相模原の家 newly built 2022

photo by Masao Nishikawa

家族構成:2人(母・息子)

既に40年ほど住んでいた家の建替えの依頼であった。
都心から30~40分の郊外だが、近くに川や里山があり、非常にのどかで素朴な立地である。お施主さん自身も近くに小さな畑を持ち、季節の野菜の収穫を楽しんだり、長年で築かれた温かな地域のコミュニティーを大切にされていらした。40年以上前に一斉に区画整理されたその土地の街並みは、建物のデザインこそバラバラであるが、経年劣化の程度や当時の木造住宅の雰囲気が一定の統一感をもって並んでおり、この風景にある程度馴染むのもでなければというのが、最初に考えたことであった。デザイン的なことはほぼお任せ頂いたが、お施主さん親子が年齢的に落ち着いた世代ということと、建替えで既に地域に根付いている方のため、出しゃばらない安心感のあるデザインにしたいと思った。

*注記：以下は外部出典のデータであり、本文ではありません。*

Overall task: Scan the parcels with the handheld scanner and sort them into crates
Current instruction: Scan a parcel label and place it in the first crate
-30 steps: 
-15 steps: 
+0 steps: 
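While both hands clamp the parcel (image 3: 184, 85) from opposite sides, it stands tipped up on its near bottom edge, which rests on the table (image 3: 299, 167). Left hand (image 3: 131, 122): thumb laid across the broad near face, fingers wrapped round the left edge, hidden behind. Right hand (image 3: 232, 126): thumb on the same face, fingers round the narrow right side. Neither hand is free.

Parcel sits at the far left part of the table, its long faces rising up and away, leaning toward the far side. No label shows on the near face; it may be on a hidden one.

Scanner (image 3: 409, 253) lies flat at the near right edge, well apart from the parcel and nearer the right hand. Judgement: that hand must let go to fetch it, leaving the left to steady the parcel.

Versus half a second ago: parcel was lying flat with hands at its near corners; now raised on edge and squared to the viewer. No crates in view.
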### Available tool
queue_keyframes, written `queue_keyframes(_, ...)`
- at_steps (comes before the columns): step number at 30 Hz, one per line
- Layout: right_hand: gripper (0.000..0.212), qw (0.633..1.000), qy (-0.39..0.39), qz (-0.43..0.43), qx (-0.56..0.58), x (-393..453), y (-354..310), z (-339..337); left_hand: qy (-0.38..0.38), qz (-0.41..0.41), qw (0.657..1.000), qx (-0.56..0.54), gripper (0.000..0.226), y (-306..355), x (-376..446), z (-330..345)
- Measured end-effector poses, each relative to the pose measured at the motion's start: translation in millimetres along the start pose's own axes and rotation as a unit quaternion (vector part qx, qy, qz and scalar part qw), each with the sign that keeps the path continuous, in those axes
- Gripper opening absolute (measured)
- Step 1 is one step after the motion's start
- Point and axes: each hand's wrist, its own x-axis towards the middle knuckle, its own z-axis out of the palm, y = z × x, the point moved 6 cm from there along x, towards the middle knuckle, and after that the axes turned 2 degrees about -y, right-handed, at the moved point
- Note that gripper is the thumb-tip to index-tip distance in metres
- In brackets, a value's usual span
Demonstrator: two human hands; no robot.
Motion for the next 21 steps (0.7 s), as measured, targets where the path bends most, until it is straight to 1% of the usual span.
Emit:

デザインはコンサバティブであるが、ファサード面に木製のサッシを使用し、素材とディティールで魅せられるよう意識した。太陽光パネル導入の希望があったため、効率的に光を取り入れるため、建物配置を南面に正対し、東側の道路から角度がついたことが、結果的にファサードとしてとても良いアクセントになった。

私自身が最もこだわったのは、室内の温熱環境であった。基礎下内断熱とし、床下空間をエアコンであたため、床の吹き出し口から1階全体を暖められるようにした。ランニングコストのかかる床暖房をあえてやめ、エネルギー効率の良い壁掛けエアコン1台で床下を暖房、断熱材の種類、量、入れ方をち密に計画し、慣れない現場の方々にも頑張っていただいた結果、非常に居心地の良い空間となり、お施主さんが大変喜ばれたことは私自身の喜びでもあった。今後の設計活動においても、ターニングポイントになったプロジェクトであった。